[What is needed]
Transcribe only the lines in the data below falling between the line with "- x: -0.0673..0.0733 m" and the line with "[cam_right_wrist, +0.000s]", including those two lines, and leave out any picture.

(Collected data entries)
⟨
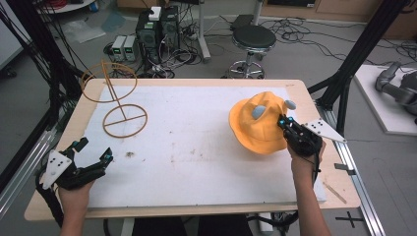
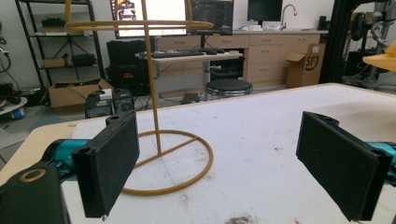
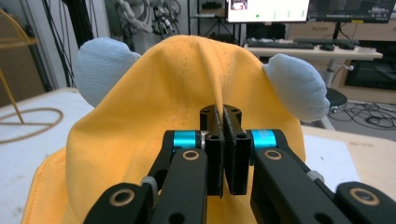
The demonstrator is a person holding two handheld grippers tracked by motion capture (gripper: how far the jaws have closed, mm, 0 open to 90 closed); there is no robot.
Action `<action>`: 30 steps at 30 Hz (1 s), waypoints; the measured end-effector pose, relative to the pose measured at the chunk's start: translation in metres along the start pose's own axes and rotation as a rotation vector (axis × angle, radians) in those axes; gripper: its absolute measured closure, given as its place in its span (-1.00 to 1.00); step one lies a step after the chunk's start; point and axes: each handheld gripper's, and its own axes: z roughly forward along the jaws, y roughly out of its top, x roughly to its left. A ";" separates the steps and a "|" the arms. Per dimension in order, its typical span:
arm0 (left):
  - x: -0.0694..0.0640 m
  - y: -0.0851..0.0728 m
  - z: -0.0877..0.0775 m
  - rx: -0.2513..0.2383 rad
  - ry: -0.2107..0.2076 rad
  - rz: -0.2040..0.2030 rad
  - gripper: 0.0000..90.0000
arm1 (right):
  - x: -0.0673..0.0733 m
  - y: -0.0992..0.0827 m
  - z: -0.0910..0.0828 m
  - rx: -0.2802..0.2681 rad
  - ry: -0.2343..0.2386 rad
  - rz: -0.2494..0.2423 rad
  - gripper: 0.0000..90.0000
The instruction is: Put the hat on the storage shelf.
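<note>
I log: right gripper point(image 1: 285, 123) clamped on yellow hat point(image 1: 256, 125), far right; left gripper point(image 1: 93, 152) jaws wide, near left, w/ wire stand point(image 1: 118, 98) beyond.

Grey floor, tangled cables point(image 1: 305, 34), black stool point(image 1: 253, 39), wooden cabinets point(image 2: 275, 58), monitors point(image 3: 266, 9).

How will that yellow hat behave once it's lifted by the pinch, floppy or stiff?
Probably floppy: the yellow hat is soft fabric, and it creases where the right claw is shut on a fold. Likely light for its size, since one thin pinch bunches it. The brim may sag and the padded grey ears may swing.
</note>
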 end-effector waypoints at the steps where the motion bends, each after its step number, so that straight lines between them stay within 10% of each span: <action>1: 0.000 0.000 0.000 0.000 0.000 0.000 -0.70 | 0.004 0.006 0.001 -0.011 0.009 0.000 0.97; 30: -0.006 0.004 0.003 -0.019 -0.035 0.018 -0.72 | 0.081 0.083 0.049 -0.145 0.127 -0.028 0.98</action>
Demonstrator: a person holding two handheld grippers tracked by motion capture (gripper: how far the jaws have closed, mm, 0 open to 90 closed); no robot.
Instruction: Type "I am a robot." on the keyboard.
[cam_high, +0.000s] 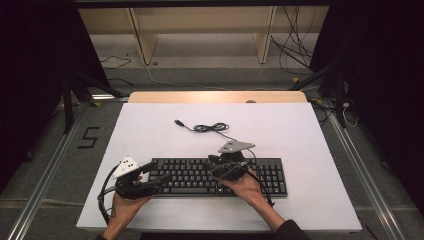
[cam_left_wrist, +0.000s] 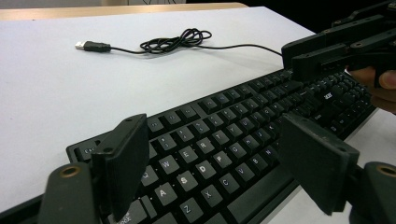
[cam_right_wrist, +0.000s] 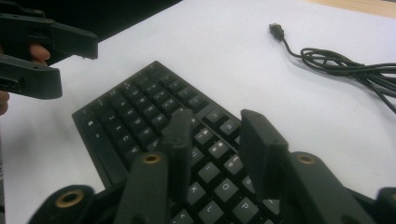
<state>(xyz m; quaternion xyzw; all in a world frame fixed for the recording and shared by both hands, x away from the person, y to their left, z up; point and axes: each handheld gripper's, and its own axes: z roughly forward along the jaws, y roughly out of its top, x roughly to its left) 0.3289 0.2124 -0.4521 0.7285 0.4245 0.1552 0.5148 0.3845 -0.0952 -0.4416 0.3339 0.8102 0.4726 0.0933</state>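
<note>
Hands (cam_high: 131, 196) hover both empty hand-held grippers, left spread, right half-spread, over keyboard (cam_high: 200, 176)

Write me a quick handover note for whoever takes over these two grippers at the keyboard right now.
Left gripper: jaws wide open, hovering over the keyboard's left end, above the letter keys; nothing held.
Right gripper: jaws partly closed, over the keys near the middle of the board; nothing between them.
Keyboard lies flat on the white table, near the person's edge. Its cable lies coiled behind it, USB plug loose on the table, not connected.
Done: both grippers are in place over the keys.
Left: probably key pressing; I cannot tell whether any key is down.
</note>
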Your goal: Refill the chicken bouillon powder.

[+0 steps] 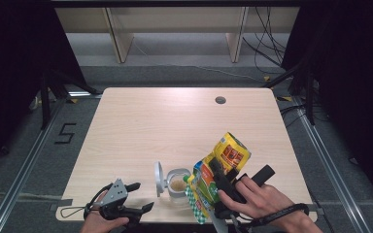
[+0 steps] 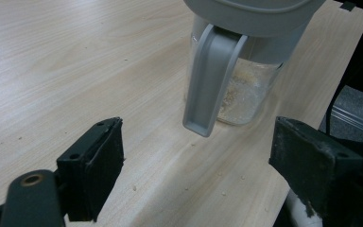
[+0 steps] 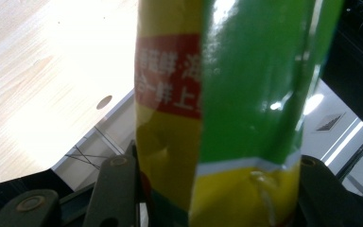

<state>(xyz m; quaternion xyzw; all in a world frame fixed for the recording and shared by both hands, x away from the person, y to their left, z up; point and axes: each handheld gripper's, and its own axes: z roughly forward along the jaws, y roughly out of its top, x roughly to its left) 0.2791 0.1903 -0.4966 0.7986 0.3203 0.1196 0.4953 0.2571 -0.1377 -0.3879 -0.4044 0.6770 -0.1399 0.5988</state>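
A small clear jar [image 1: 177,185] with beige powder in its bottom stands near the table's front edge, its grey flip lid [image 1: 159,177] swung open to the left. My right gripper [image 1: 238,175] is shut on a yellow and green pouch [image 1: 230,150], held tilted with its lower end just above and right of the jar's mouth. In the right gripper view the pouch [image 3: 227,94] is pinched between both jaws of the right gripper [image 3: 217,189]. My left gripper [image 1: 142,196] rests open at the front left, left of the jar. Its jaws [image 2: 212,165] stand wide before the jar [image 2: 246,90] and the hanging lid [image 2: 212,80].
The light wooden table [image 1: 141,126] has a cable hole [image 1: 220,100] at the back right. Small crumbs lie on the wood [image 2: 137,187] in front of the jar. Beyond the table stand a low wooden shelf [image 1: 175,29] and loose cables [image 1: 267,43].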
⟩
[Solution for this task]
  - x: -0.0673..0.0733 m
  - y: -0.0992..0.0827 m
  - z: -0.0910..0.0828 m
  - rx: -0.2802..0.2681 rad
  - ry: -0.2343..0.2386 rad
  - rz: -0.2494..0.2423 rad
  - gripper: 0.0000..90.0000
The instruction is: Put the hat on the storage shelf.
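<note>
I log: right gripper point(image 1: 285, 123) clamped on yellow hat point(image 1: 256, 125), far right; left gripper point(image 1: 93, 152) jaws wide, near left, w/ wire stand point(image 1: 118, 98) beyond.

Grey floor, tangled cables point(image 1: 305, 34), black stool point(image 1: 253, 39), wooden cabinets point(image 2: 275, 58), monitors point(image 3: 266, 9).

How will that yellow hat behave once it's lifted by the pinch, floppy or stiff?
Probably floppy: the yellow hat is soft fabric, and it creases where the right claw is shut on a fold. Likely light for its size, since one thin pinch bunches it. The brim may sag and the padded grey ears may swing.
</note>
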 end-effector waypoints at the steps where the motion bends, each after its step number, so that straight lines between them stay within 10% of each span: <action>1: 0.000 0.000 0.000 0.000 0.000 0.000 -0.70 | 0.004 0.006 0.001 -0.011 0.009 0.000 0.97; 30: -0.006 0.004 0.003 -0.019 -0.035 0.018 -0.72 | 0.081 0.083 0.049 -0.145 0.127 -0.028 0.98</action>
Demonstrator: a person holding two handheld grippers tracked by motion capture (gripper: how far the jaws have closed, mm, 0 open to 90 closed); no robot.
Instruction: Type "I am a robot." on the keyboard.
[cam_high, +0.000s] 
[cam_left_wrist, +0.000s] 
[cam_right_wrist, +0.000s] 

No additional output is expected.